### [REQUIRED WORK]
Which of the lines below hold the word "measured"? Pull each of them out.

[Recorded data]
Segment Open
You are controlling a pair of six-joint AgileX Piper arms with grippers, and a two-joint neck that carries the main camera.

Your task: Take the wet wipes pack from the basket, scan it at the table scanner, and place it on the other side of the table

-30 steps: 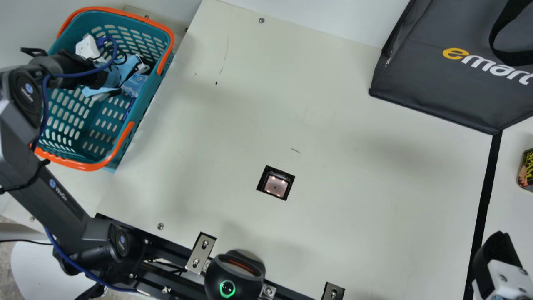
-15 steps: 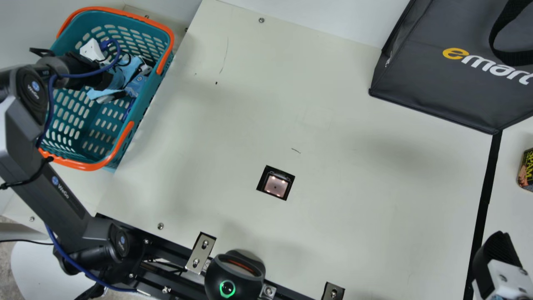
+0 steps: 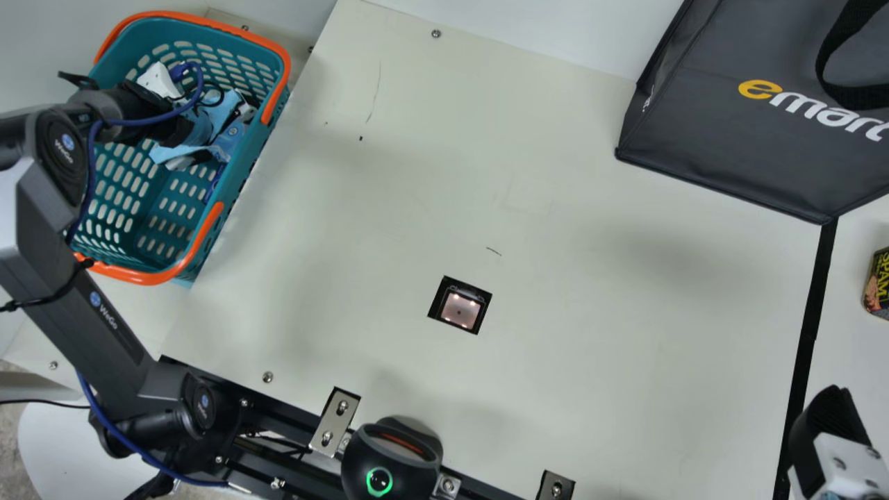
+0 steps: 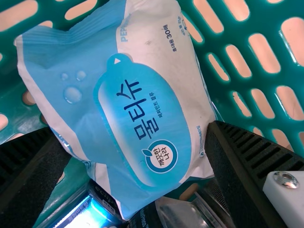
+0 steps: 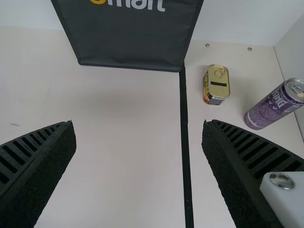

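Left wrist view: your left claw (image 4: 137, 135), parted to pack width, grips the wet wipes pack (image 4: 118, 99) by its sides, the teal basket (image 3: 239, 169) around both, likely leaving the pack's far face free for the table scanner (image 3: 460, 309). Your right claw (image 5: 138, 124) gapes wide, empty.

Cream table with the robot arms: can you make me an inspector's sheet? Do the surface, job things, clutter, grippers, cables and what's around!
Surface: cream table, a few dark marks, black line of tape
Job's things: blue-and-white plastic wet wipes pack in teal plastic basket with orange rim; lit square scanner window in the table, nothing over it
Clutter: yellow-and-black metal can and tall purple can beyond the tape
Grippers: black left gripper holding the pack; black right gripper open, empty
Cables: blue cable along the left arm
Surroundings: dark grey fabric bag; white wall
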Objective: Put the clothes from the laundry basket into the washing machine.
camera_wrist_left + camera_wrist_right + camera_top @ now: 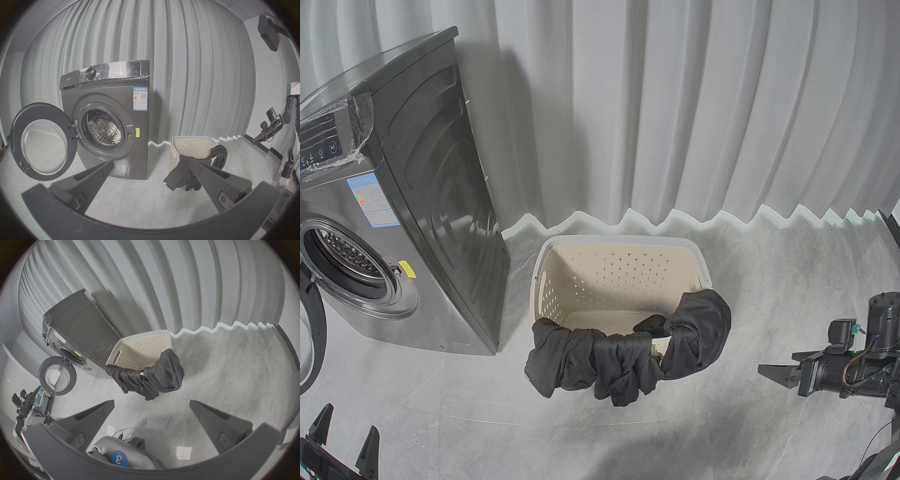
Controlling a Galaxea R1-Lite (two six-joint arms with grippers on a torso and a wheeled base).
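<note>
A pale pleated curtain hangs across the back of the room and meets a grey marbled floor. On the robot's left stands a dark grey front-loading washing machine. Its round glass-windowed door is swung wide open, and the perforated steel drum is bare to view.

Just beside the machine's side panel, toward the middle of the floor, sits a cream plastic laundry basket with star-shaped holes in its walls. A bundle of black clothes lies draped along the basket's near rim. Most of the cloth hangs down the outside, a fold at the right corner bulges over the edge, and a small part dips inside.

The left arm is held low at the near left. Its black left claw points forward toward the machine and basket, released, with its two fingers spread wide and nothing between them. It is well apart from both the clothes and the machine.

The right arm reaches in from the robot's right side, roughly level above the floor. Its right claw is aimed across toward the basket. It too is released, with both fingers splayed and nothing in them, well apart from the clothes.
</note>
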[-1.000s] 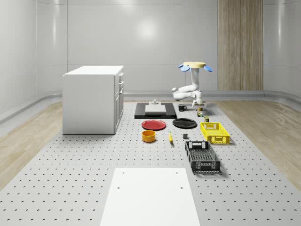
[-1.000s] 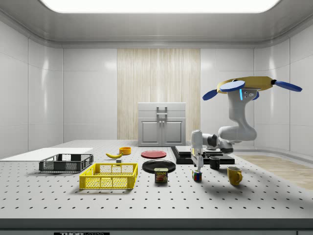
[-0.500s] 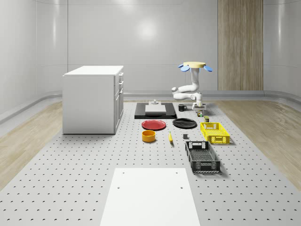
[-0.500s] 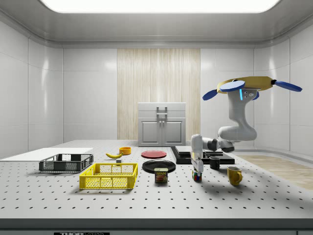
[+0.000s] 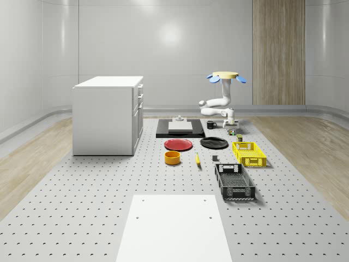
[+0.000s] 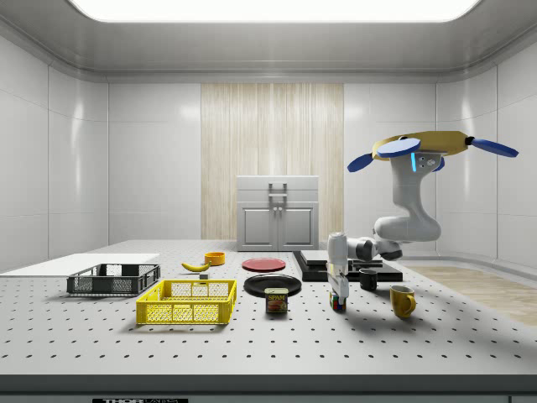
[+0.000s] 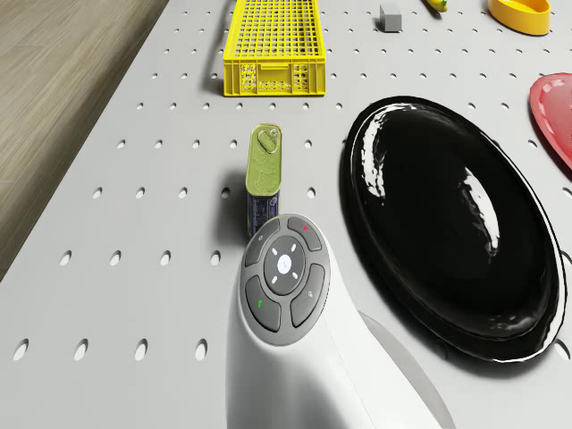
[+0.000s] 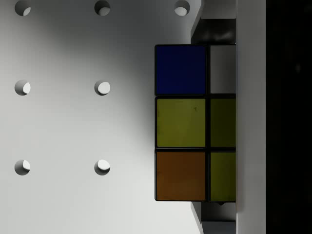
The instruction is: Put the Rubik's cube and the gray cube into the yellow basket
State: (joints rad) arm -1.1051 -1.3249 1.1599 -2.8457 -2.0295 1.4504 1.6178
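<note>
my drone point(image 6: 432, 149) hovers, arm bent down, gripper point(image 6: 337, 295) upon the rubik's cube point(image 8: 195, 122); wrist shows it close, grip unclear; gray cube point(image 7: 390, 16) beside yellow basket point(image 7: 271, 79).

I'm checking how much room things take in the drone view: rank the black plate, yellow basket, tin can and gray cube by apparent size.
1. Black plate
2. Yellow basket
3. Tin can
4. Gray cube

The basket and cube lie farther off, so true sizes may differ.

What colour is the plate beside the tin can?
Glossy black plate, next to the tin can; clearest in the drone view.
</note>
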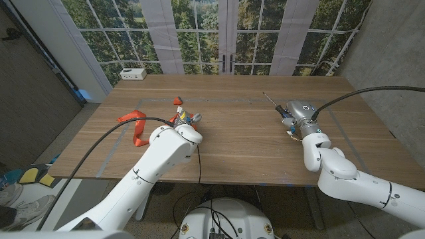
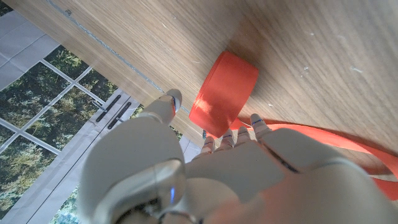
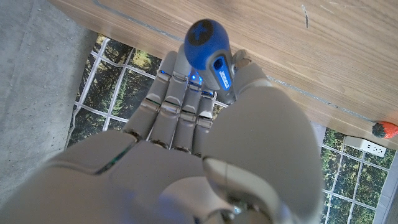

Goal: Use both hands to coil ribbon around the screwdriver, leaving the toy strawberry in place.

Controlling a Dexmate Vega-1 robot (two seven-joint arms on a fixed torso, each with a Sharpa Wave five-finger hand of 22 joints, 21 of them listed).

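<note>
Head view: right hand (image 1: 297, 114) wrapped around blue-handled metal screwdriver (image 1: 276, 108), shaft pointing away. Left hand (image 1: 184, 121) at end of orange fabric ribbon (image 1: 135, 123), grip unclear. Small red toy strawberry (image 1: 177, 101) just beyond.

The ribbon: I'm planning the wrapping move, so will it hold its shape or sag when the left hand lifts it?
Probably floppy: the ribbon lies on the table in loose bends, and the left wrist view shows a soft fold. It looks thin and flat, so likely light. Lifted by the left hand, its free end would probably trail.
</note>
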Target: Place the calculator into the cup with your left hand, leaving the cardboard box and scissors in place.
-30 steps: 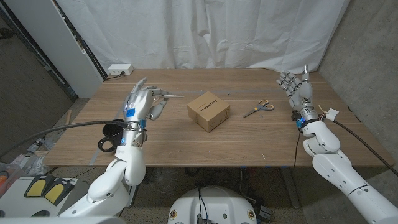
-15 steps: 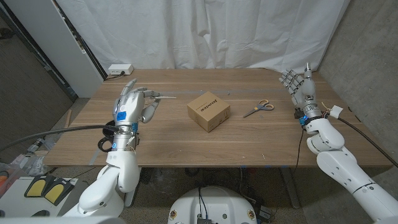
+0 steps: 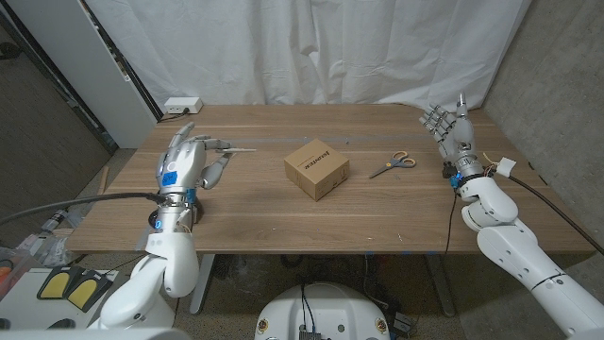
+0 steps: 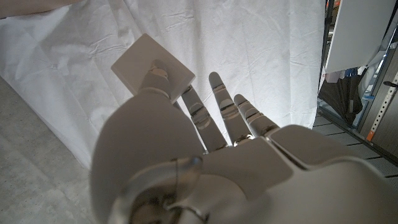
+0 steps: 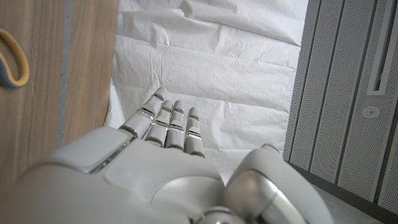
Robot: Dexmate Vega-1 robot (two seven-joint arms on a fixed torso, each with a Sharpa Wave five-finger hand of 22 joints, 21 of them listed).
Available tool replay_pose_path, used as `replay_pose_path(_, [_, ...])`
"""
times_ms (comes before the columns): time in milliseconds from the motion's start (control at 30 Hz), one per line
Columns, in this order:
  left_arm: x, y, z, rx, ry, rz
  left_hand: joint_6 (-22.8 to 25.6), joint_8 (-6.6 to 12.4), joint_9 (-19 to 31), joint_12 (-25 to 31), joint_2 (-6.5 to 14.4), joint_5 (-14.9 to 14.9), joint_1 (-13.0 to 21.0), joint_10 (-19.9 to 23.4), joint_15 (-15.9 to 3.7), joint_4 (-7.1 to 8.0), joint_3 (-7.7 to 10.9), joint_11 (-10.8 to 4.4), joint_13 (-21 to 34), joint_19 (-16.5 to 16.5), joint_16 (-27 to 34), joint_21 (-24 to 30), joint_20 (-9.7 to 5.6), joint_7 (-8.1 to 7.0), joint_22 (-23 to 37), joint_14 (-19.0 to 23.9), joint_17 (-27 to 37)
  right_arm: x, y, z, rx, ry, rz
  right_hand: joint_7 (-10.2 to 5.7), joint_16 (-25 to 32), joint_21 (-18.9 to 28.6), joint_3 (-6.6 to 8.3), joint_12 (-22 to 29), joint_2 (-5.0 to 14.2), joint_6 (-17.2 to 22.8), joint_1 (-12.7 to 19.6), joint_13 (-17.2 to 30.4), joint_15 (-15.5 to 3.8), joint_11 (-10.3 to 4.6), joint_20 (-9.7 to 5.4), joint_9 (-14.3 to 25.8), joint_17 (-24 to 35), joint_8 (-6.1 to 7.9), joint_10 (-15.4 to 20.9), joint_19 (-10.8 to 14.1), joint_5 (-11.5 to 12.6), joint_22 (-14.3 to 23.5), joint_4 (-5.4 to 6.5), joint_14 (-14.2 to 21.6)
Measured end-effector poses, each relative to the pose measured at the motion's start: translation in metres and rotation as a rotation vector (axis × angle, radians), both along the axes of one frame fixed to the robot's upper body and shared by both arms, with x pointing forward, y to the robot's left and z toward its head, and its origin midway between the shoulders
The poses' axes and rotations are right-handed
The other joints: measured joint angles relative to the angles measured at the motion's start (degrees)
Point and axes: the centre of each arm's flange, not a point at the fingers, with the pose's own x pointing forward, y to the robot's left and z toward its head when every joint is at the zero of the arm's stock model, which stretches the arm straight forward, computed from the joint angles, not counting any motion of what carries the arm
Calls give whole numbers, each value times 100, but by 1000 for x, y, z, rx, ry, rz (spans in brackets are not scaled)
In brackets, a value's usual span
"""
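Currently we are pinching the flat calculator [image 3: 229, 147] in our left hand [image 3: 185, 161] above the near-left cup [image 3: 176, 213], ready to lower it; our right hand [image 3: 451, 129] is idling, fingers apart, holding nothing, far right.

Your left hand [image 3: 189, 159] is up over the table's [image 3: 264, 212] left side, gripping the flat calculator [image 3: 229, 148], which sticks out toward the cardboard box [image 3: 316, 168]; box sits mid-table, scissors [image 3: 394, 164] to its right, well apart; the dark cup [image 3: 159, 220] is mostly hidden behind your left forearm at the near edge; your right hand [image 3: 452, 129] is raised at the table's right edge, fingers up, holding nothing.
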Motion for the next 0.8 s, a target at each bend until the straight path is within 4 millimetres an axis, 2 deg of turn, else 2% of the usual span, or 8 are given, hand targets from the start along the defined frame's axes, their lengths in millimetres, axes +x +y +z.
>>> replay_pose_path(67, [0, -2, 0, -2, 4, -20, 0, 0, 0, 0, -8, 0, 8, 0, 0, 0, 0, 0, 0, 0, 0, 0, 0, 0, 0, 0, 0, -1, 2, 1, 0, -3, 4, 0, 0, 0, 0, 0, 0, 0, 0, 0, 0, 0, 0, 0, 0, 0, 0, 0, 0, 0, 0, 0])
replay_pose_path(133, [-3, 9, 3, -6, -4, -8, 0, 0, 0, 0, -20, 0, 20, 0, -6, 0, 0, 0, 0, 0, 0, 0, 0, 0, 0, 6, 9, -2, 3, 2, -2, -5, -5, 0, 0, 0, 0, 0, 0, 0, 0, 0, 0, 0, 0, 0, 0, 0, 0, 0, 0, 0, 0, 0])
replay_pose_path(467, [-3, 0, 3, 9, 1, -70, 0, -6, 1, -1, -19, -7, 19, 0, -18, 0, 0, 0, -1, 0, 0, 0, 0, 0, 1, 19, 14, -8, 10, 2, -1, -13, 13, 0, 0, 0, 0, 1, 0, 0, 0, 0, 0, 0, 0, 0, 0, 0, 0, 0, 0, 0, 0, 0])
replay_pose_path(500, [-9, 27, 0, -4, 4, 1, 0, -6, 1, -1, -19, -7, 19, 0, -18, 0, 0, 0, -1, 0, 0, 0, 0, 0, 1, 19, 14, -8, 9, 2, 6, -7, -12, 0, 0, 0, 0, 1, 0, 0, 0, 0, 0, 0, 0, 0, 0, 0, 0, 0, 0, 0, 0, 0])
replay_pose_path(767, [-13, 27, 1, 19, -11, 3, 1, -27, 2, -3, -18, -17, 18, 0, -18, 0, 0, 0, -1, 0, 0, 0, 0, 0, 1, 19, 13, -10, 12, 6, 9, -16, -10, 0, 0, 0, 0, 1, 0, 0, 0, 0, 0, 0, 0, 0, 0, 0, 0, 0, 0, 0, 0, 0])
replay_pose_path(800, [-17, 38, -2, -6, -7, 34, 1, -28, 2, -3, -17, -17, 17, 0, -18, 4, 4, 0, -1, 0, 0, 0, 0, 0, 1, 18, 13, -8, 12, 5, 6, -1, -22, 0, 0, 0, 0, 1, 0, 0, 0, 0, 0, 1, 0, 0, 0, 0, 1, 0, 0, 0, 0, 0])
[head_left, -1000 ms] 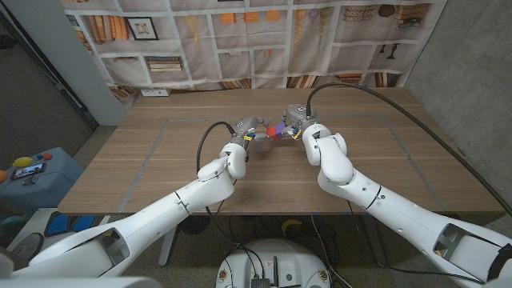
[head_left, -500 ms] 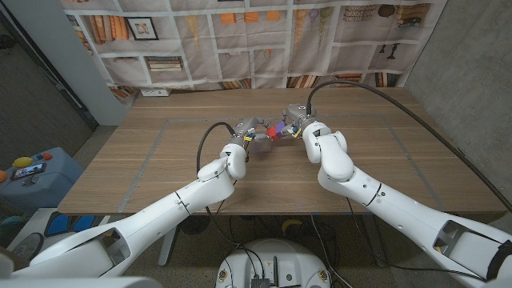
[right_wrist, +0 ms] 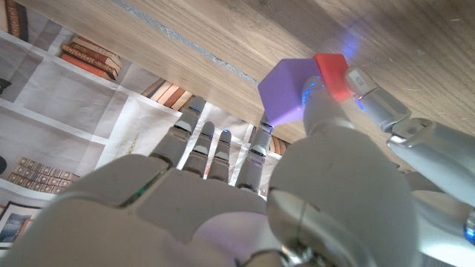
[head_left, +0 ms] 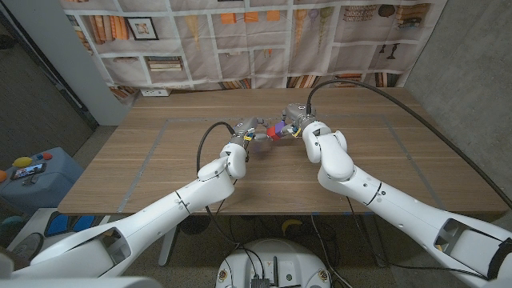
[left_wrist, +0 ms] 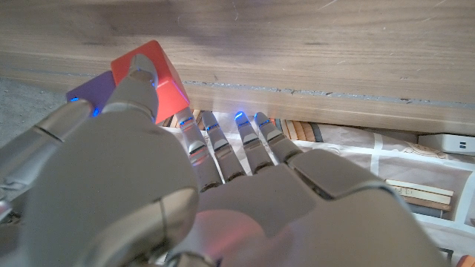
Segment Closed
### [WRITTEN REPLY]
Measured end-effector poses, each relative to the pose measured at the motion's start: translation in metres and rotation as a rotation vector (axis × angle, radians), both along the axes of one frame fixed to the robot's upper body and shared by both arms, with x pointing forward, y to the robot's left and z toward its head, and its origin midway between the shoulders
The other joints: measured joint angles relative to the angles measured at the motion's start (degrees)

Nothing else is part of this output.